L-R: Mira Erda, Sneha Sharma, Neha Dabas, Ria Dabas
The Indian motorsport scene is growing rapidly. In the past two or three years, female drivers have been part of this, in both single-seaters and saloon racing.
Alisha Abdullah – best known for racing motorcycles (she is one of India’s only professional bike racers), but started on four wheels, and still competes in cars occasionally. Between 2010 and 2012, she raced in the Indian Volkswagen Polo Cup, with a best overall finish of eighth, in 2011 and 2012. In 2011, she scored her first podium. After a few years of racing bikes almost exclusively, she travelled to Thailand for a women’s race, part of the 2014 Toyota Vios Cup. She won the race outright. In 2016, she planned a return to four-wheeled competition, but this did not seem to happen. She spent a lot of time running and promoting her women's riding academy.
Neha Dabas – the elder of the Dabas racing sisters. In 2015, she competed in the Volkswagen Vento Cup in India. This was her first season of racing. Her best overall result was eighth, in the second round at Coimbatore. In 2016, she was selected again by Volkswagen India as one of its twenty drivers for the Vento Cup, but she did not make the final grid. She was previously, as a teenager, a national-level basketball player for India.
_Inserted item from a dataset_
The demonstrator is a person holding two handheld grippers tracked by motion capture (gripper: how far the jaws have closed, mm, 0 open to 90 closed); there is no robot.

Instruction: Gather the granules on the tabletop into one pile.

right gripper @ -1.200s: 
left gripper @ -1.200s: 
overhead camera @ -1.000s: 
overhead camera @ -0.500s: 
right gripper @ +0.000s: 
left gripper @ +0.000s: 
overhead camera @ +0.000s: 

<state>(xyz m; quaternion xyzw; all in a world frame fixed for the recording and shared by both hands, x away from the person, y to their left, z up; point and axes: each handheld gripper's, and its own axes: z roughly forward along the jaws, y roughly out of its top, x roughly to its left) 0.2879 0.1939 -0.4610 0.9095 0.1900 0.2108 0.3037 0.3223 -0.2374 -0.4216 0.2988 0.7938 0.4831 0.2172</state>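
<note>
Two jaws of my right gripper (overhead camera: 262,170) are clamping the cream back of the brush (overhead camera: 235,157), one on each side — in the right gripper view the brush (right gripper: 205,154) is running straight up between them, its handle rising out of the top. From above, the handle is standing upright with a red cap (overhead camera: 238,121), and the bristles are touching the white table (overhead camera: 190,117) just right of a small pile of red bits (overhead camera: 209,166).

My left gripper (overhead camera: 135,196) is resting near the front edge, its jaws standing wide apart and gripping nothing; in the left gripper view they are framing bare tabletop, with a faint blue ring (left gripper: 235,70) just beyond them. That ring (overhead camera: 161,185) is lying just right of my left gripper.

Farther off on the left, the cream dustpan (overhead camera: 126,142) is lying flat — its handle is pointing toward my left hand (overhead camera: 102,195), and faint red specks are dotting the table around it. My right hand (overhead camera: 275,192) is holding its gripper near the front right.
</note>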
Ria Dabas – the younger of the Dabas racing sisters. Her first season of racing was in 2015, when she was chosen as one of the drivers for the Volkswagen Vento Cup in India. Previously, she raced motorcycles, and was India’s youngest female superbike racer. Despite her track experience, she was not quite as fast as her sister, and had a best finish of thirteenth, at Buddh.
Megaa Ganga (KS) - raced in India as part of the all-female Team Ahura in 2018. Her first race was at Kari Motor Speedway. She was one of six women drivers chosen to represent the team in the JK Tyres LGB Formula 4 championship. Megaa was the fourth fastest of the six and was the leading Ahura driver in the first race. She was 19th overall in the championship, the second of the Ahura drivers. Her best finish was twelfth at the BIC circuit in Greater Nolda.
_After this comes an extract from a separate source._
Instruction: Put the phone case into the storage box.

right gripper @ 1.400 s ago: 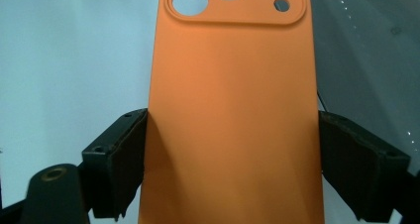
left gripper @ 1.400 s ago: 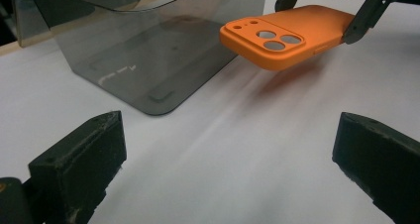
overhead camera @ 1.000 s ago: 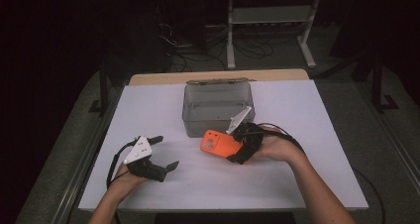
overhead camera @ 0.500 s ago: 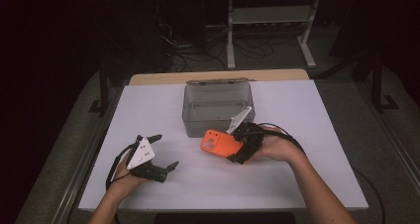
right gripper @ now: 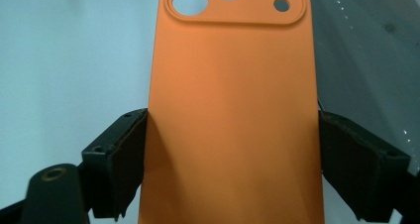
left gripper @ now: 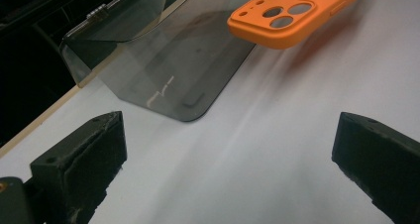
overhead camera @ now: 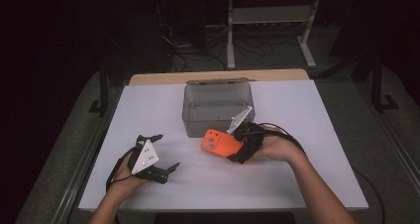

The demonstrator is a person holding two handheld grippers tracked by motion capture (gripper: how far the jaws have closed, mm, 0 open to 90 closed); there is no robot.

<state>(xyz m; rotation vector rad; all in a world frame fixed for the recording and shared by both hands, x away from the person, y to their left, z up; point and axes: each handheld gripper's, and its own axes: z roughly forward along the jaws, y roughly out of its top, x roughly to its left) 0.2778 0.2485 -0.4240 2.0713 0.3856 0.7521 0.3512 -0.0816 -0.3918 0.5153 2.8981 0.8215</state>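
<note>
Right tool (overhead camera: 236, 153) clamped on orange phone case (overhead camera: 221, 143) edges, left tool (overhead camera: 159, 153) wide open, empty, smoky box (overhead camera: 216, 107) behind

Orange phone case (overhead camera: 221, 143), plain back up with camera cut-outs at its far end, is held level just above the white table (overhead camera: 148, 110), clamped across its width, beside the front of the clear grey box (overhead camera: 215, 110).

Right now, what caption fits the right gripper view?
Right gripper clamps an orange phone case by its long edges, camera cutouts pointing away.
</note>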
Uma Hataria - raced in India between 1986 and 1987, when she competed in stock cars. She is said to have won a championship in 1987, although details are scarce of her career. She now directs a racing team and is the inspiration behind her son Sarosh’s founding of the all-female Ahura Racing. In 2019, Uma tested an LGB Formula 4 car with the latest crop of Ahura drivers.
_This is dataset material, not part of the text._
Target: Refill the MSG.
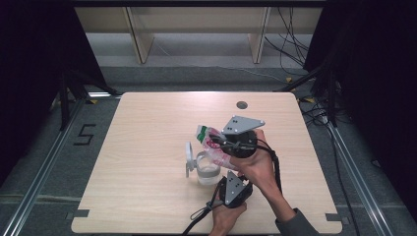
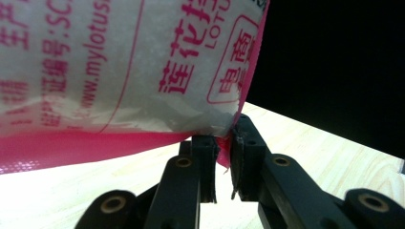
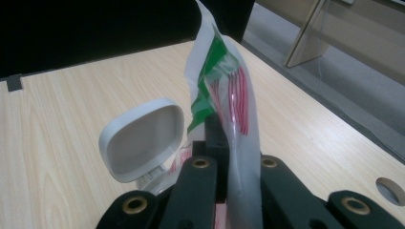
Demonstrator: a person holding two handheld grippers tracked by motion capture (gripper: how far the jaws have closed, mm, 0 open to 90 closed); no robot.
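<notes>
Two jaws pinch one bag (image 1: 215, 142): right gripper (image 1: 235, 142) clamps its upper end, left gripper (image 1: 231, 189) its lower corner, so it slants directly above, probably, the open jar (image 1: 207, 168) on the counter (image 1: 147, 147)

Even overhead light brightens the table (image 1: 147, 147), surroundings fall dark, and both gripper views blur up close.
</notes>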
Sneha Sharma – races in Formula 4 in India, as part of the JK Tyres Racing Championship. She began in 2013, after several years of karting, which gave her several notable wins. The Indian Formula 4 championship is not sanctioned by the FIA, and finding its race results has proved impossible. Sneha has also raced in the VW Polo Cup and the Toyota Etios one-make championship, and got into the final twelve of a Mercedes driver development challenge, in India. In 2016, she continued in the JK Tyres series, and was tenth in the championship. In 2019, she attempted to qualify for the women-only W Series, but did not get past the first round. She spent the season moving between the Formula RGB India championship and Southeast Asian Formula 4. She was tenth in the F4 series for Meritus GP, with a best finish of fifth at Sepang. Despite only being 23 years old in 2016, she works as an airline pilot.